Record set —
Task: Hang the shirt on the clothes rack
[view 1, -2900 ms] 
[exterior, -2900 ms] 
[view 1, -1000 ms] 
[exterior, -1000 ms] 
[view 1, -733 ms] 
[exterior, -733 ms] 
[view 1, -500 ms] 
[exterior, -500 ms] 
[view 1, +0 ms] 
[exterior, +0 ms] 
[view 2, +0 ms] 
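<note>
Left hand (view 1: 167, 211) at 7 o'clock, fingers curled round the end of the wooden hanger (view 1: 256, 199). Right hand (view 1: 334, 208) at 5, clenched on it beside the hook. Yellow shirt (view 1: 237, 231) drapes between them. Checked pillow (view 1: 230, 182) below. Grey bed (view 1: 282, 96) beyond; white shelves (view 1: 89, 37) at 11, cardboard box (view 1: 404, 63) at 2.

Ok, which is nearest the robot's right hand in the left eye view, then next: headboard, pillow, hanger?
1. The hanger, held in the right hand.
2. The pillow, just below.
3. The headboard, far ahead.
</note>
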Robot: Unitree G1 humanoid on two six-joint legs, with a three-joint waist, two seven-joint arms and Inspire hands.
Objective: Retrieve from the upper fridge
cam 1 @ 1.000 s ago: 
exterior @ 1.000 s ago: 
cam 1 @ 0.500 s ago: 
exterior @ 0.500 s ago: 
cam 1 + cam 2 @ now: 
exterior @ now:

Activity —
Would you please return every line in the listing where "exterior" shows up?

Answer space —
[exterior, -2900 ms] 
[exterior, -1000 ms] 
[exterior, -733 ms] 
[exterior, -500 ms] 
[exterior, +0 ms] 
exterior @ 1.000 s ago: 
exterior @ 0.500 s ago: 
exterior @ now:

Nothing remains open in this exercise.